AIM OF THE EXERCISE:
Write out each line of the material below exactly as given.

DATA BLOCK:
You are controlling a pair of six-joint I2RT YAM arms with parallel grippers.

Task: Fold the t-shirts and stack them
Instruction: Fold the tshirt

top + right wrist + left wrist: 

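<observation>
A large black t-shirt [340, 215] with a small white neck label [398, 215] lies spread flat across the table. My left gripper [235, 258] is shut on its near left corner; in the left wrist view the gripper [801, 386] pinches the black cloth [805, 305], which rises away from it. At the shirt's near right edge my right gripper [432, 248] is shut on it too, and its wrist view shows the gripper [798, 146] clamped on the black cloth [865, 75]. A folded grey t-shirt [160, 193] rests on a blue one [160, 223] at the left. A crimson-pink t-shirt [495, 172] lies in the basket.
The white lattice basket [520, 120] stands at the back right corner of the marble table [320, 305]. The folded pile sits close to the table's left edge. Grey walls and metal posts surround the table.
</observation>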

TASK RESPONSE:
You are controlling a pair of six-joint I2RT YAM arms with parallel grippers.

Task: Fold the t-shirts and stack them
Instruction: Fold the tshirt

top + right wrist + left wrist: 

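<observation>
A large black t-shirt [340, 215] with a small white neck label [398, 215] lies spread flat across the table. My left gripper [235, 258] is shut on its near left corner; in the left wrist view the gripper [801, 386] pinches the black cloth [805, 305], which rises away from it. At the shirt's near right edge my right gripper [432, 248] is shut on it too, and its wrist view shows the gripper [798, 146] clamped on the black cloth [865, 75]. A folded grey t-shirt [160, 193] rests on a blue one [160, 223] at the left. A crimson-pink t-shirt [495, 172] lies in the basket.
The white lattice basket [520, 120] stands at the back right corner of the marble table [320, 305]. The folded pile sits close to the table's left edge. Grey walls and metal posts surround the table.
</observation>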

The response to this exercise is done.